- **Task**
Look through the data below and extract, unchanged, the lines from the one that contains "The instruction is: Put" to the one that contains "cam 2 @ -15", both included.

=== Section Start ===

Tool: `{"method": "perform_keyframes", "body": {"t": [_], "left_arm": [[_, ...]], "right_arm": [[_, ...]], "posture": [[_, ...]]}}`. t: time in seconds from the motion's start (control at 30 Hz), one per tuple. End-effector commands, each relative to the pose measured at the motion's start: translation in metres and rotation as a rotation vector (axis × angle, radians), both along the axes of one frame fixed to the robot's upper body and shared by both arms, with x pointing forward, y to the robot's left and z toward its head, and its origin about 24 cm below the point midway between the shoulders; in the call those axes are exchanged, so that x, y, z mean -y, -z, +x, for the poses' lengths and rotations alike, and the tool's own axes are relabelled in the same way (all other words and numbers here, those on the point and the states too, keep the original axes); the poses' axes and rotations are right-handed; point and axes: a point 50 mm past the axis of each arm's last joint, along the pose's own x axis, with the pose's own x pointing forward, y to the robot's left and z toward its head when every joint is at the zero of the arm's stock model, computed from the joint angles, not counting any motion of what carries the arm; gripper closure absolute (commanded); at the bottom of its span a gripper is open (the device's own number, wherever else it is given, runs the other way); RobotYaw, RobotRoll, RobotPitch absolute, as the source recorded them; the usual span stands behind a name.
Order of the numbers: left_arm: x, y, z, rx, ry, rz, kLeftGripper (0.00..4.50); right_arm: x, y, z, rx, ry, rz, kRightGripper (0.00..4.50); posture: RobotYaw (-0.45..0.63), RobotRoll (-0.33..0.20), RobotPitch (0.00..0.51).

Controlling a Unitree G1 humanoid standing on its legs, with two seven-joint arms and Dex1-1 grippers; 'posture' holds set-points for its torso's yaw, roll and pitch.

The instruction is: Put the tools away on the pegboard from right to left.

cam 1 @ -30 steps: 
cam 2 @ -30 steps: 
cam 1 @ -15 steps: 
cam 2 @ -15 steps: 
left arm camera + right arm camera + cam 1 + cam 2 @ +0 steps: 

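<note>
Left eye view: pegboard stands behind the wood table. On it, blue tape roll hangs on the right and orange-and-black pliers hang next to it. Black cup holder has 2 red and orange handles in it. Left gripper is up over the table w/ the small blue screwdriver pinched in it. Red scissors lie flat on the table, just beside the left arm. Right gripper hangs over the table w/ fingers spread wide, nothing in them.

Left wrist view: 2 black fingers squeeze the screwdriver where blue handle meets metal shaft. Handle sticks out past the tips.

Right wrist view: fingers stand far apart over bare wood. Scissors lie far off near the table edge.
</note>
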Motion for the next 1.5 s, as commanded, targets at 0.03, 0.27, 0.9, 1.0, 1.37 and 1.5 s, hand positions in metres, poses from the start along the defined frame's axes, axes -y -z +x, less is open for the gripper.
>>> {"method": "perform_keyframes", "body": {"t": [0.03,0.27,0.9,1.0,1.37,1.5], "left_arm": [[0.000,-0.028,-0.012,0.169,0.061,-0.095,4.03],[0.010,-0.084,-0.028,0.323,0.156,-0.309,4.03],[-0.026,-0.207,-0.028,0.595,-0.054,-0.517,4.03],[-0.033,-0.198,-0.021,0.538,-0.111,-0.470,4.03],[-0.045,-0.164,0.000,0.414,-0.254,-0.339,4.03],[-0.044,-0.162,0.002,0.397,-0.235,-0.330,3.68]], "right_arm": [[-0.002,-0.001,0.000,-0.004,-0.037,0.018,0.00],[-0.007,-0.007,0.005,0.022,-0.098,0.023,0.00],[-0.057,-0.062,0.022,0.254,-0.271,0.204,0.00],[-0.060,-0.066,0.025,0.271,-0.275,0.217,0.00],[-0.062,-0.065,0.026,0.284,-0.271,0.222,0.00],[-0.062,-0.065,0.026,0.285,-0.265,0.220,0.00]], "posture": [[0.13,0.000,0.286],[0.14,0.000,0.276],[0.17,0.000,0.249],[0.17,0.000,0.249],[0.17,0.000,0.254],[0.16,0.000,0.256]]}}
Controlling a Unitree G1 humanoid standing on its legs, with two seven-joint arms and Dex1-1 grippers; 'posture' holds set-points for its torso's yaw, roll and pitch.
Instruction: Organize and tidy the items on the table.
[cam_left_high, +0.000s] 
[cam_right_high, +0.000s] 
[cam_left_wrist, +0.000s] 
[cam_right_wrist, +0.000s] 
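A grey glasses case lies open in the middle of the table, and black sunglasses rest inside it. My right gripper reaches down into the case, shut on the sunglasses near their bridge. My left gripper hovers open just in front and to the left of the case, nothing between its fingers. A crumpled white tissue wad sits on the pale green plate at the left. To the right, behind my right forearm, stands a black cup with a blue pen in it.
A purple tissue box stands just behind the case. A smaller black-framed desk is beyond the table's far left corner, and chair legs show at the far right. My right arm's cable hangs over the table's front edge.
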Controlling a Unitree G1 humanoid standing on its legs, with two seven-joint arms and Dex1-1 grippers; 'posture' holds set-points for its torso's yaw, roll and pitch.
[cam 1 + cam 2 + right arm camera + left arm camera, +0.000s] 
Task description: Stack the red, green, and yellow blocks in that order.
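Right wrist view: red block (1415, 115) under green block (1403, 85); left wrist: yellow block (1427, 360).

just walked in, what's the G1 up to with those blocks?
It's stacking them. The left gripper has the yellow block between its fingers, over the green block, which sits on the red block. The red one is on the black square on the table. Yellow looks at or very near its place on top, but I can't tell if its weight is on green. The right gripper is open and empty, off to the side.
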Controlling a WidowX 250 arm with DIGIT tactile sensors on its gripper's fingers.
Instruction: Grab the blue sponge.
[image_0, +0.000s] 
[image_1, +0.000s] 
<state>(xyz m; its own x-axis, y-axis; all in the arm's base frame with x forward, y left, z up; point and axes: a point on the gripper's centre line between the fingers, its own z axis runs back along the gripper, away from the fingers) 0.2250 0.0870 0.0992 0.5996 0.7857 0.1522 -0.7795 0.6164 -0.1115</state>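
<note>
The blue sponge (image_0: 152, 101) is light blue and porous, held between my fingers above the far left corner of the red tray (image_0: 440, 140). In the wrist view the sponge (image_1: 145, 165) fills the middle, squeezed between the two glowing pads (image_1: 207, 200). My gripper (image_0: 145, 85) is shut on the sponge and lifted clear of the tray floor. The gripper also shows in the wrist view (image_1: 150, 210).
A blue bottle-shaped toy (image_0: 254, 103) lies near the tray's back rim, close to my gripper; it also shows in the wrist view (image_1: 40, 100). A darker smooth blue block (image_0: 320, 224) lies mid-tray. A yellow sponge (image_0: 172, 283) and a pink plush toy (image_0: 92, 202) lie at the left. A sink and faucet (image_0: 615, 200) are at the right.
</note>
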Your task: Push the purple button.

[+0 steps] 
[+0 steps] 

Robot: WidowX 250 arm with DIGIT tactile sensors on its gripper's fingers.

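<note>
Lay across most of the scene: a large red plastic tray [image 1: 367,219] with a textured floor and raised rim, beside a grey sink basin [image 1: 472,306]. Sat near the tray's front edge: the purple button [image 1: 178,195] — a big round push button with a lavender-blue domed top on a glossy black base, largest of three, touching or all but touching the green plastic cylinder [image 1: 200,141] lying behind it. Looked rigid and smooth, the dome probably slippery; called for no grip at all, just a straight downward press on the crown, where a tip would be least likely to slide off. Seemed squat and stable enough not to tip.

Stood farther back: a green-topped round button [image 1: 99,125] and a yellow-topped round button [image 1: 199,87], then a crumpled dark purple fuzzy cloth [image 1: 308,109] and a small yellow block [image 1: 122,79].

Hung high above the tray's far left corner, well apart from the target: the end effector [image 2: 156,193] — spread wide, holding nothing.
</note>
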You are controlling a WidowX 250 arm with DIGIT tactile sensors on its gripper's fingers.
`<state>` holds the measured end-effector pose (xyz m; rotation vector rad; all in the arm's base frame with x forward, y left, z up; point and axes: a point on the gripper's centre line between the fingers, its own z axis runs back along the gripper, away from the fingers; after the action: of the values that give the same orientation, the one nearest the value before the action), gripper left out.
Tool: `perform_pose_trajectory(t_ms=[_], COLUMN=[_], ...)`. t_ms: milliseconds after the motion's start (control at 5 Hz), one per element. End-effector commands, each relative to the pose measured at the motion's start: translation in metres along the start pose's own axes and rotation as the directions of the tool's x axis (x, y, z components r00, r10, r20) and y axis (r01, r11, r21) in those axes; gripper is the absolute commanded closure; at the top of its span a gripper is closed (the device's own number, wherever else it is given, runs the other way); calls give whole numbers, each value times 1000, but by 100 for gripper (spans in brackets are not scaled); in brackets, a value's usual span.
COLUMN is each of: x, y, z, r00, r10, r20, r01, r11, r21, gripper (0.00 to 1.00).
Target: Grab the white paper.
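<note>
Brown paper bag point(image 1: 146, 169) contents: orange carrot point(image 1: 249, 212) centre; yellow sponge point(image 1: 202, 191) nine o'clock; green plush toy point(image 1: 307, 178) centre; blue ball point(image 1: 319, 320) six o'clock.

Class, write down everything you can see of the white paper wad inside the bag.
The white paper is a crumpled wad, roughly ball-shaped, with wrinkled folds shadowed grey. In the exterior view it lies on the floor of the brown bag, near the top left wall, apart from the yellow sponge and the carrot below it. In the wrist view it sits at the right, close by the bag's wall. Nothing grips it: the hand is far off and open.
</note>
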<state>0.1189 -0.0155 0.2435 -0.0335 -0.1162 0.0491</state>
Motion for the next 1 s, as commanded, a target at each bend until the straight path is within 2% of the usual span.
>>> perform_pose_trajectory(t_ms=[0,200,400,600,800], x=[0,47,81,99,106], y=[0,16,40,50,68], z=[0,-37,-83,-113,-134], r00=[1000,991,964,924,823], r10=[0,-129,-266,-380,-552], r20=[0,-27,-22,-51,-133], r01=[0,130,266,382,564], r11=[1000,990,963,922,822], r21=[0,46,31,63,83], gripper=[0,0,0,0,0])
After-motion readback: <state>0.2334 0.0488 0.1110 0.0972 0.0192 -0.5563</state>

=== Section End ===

- **Problem solution**
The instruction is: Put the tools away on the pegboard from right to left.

cam 1 @ -30 steps: 
cam 2 @ -30 steps: 
cam 1 @ -15 steps: 
cam 2 @ -15 steps: 

The exercise is fully answered.